PROBLEM TO WORK ON: Give back exactly the lines of the entries below from the line with "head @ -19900" to the line with "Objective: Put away", inclusive, and only those.

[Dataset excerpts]
***

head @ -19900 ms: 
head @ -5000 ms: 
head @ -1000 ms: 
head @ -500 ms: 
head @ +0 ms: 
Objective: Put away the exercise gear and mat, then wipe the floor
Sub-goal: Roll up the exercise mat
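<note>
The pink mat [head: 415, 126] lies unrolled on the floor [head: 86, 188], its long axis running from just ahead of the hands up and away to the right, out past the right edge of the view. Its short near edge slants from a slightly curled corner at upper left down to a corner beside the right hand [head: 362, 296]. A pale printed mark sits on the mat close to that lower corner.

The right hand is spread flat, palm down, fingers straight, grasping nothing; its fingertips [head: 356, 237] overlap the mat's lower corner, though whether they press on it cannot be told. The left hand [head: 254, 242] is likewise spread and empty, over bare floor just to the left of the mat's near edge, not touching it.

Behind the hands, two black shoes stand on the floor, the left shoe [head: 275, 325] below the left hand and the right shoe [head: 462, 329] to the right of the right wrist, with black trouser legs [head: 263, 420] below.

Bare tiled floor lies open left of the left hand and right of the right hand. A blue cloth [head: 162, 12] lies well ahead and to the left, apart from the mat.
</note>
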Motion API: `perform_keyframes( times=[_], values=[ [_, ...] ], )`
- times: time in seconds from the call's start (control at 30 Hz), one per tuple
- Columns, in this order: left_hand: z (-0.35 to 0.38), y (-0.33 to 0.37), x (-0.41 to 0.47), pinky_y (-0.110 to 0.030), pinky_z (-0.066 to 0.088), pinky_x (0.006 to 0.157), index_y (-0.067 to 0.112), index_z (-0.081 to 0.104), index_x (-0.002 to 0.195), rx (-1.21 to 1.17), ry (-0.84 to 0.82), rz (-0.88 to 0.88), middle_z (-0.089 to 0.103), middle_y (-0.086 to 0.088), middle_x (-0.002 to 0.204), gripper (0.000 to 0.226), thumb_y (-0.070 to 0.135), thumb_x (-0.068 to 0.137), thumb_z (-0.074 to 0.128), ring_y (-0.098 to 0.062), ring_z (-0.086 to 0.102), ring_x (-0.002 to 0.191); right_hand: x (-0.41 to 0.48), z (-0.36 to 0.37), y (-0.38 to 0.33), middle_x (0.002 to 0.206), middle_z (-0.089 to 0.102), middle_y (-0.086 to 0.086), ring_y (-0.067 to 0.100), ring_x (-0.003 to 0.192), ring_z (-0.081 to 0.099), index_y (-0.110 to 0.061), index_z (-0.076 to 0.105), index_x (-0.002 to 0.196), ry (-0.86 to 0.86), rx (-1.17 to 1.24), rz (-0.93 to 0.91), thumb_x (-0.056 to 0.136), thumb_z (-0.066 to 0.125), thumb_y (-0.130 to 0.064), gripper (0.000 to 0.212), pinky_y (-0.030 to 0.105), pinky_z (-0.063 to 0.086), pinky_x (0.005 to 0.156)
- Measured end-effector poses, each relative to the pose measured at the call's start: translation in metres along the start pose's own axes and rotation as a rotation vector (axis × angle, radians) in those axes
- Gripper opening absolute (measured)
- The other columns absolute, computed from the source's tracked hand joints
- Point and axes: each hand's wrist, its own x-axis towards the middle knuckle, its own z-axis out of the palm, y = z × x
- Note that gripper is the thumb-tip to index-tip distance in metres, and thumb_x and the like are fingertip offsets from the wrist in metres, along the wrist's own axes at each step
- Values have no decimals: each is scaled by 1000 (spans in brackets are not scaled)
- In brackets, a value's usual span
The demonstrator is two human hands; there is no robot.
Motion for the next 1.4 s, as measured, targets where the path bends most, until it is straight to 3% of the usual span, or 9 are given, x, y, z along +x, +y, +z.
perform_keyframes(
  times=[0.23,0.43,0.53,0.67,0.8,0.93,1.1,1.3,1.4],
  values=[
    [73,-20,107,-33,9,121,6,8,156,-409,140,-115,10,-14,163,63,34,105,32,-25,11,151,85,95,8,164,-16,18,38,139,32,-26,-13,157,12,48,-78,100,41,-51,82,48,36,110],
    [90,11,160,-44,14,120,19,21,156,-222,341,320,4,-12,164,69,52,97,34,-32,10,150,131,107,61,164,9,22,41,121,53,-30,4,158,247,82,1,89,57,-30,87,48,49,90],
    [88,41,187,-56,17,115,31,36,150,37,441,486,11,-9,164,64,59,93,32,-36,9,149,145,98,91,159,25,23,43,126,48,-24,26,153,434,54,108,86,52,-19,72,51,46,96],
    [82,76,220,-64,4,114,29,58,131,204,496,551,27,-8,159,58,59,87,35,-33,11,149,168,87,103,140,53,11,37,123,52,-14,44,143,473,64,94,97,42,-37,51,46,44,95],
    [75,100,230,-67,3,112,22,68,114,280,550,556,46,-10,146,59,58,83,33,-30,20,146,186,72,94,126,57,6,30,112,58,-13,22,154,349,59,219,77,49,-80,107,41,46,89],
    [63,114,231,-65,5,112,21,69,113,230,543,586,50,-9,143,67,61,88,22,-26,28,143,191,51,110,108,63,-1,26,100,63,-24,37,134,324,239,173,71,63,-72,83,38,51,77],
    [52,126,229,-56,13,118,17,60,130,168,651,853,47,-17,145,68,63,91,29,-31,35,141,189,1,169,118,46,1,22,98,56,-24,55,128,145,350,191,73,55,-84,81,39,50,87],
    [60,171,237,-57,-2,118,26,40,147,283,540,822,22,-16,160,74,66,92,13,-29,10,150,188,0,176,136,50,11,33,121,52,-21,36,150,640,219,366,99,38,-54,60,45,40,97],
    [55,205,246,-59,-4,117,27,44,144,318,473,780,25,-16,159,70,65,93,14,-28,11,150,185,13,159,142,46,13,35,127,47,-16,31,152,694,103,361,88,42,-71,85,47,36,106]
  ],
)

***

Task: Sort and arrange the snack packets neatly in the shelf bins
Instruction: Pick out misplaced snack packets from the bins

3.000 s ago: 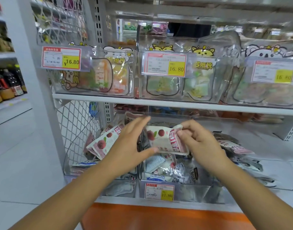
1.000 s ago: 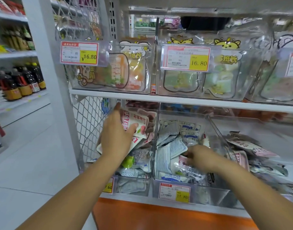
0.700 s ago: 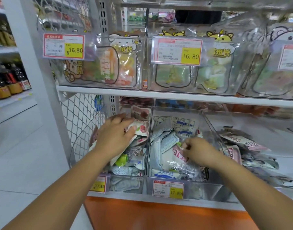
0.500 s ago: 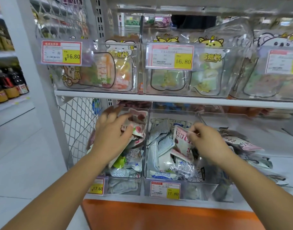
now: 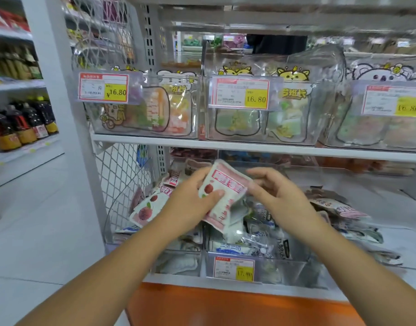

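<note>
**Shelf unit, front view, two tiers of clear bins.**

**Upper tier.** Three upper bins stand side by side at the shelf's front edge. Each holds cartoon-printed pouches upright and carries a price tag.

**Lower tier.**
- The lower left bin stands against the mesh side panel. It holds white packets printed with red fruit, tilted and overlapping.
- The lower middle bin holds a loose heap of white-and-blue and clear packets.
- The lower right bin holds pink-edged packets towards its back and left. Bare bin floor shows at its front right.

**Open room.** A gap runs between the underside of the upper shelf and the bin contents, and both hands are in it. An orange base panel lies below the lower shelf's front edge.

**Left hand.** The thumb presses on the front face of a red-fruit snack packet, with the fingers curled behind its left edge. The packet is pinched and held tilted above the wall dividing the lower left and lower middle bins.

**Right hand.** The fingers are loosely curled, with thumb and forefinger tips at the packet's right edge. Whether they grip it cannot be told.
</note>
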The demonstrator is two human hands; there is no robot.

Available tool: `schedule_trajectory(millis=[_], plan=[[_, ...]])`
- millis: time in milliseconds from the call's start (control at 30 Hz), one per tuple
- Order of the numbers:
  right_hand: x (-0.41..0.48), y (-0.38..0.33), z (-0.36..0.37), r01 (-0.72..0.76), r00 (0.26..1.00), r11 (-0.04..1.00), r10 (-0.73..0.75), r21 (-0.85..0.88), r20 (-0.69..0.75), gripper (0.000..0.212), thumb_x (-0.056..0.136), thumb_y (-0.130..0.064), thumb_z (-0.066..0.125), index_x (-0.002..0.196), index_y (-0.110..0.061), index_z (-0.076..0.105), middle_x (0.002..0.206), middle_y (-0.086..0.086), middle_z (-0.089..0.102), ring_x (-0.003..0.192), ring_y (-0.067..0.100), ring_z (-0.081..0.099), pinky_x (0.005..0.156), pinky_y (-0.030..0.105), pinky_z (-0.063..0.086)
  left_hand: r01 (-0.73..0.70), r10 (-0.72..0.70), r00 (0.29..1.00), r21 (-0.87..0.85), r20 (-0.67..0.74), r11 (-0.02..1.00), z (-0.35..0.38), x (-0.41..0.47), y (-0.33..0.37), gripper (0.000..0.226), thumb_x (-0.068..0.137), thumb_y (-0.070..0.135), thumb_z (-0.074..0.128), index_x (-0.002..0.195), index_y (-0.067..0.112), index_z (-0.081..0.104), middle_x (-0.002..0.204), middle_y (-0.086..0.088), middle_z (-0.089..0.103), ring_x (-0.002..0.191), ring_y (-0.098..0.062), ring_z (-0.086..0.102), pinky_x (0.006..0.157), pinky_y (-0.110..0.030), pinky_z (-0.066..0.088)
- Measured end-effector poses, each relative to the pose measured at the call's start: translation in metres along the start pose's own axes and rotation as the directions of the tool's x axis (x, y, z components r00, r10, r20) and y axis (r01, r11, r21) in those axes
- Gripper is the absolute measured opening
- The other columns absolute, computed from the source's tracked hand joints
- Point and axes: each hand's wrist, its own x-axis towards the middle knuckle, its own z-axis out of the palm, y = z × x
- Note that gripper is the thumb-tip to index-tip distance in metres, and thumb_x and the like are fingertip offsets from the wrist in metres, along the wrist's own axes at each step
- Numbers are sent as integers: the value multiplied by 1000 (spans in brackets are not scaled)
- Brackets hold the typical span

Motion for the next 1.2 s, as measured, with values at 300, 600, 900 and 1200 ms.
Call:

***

SOLUTION TO THE EXERCISE:
head @ -19900 ms: 
head @ -5000 ms: 
head @ -1000 ms: 
head @ -500 ms: 
head @ +0 ms: 
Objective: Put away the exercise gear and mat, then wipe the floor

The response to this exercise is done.